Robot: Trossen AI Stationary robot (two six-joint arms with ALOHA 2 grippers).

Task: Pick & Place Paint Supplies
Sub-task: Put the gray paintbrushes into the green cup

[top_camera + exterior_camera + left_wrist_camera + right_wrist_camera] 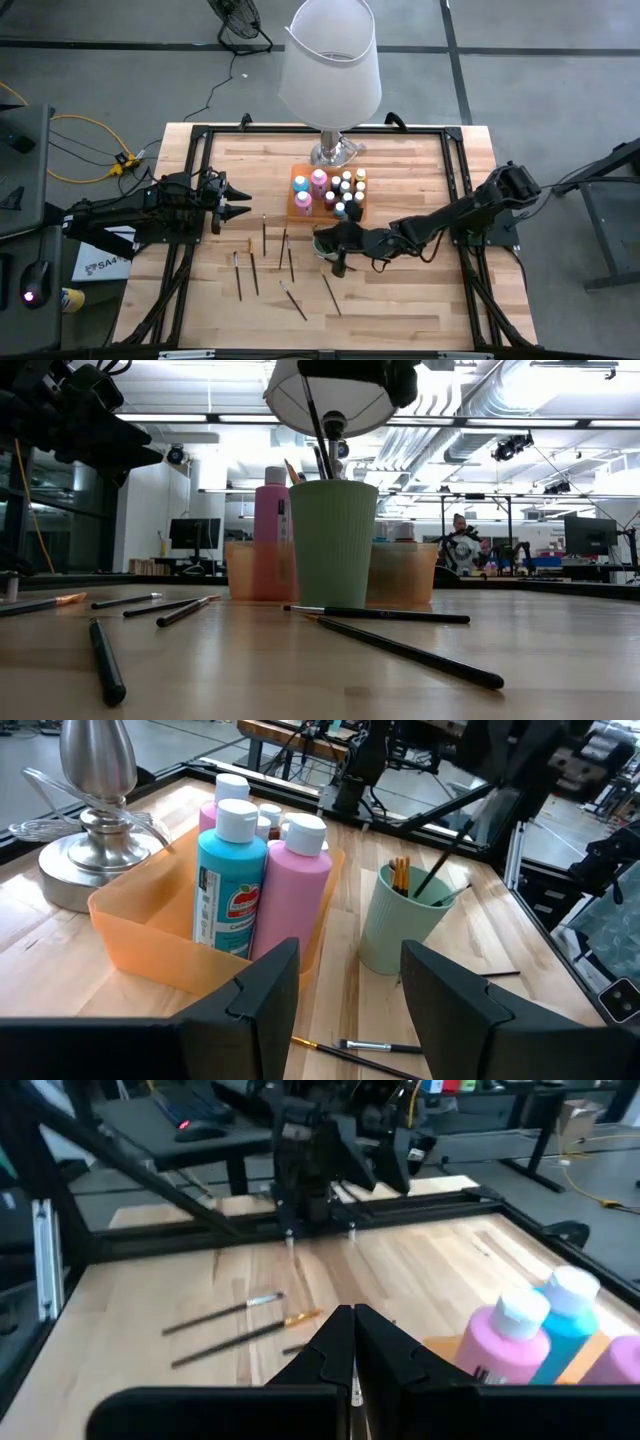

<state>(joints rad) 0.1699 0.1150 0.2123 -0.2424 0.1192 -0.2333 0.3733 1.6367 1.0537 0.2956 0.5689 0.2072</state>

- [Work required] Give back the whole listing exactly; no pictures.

- [Solution to this exercise]
Robot: Trossen AI Stationary robot (two six-joint arms with ALOHA 2 grippers).

Task: Pick & Place Paint Supplies
Sub-task: Put the gray paintbrushes into the green cup

[top_camera + exterior_camera + left_wrist_camera + right_wrist_camera] 

<state>(joints rad) 0.1699 0.1150 0.2123 -0.2424 0.1192 -0.2333 0.3733 1.6367 1.0537 0.2956 0.5689 0.2072</state>

This answer is complete.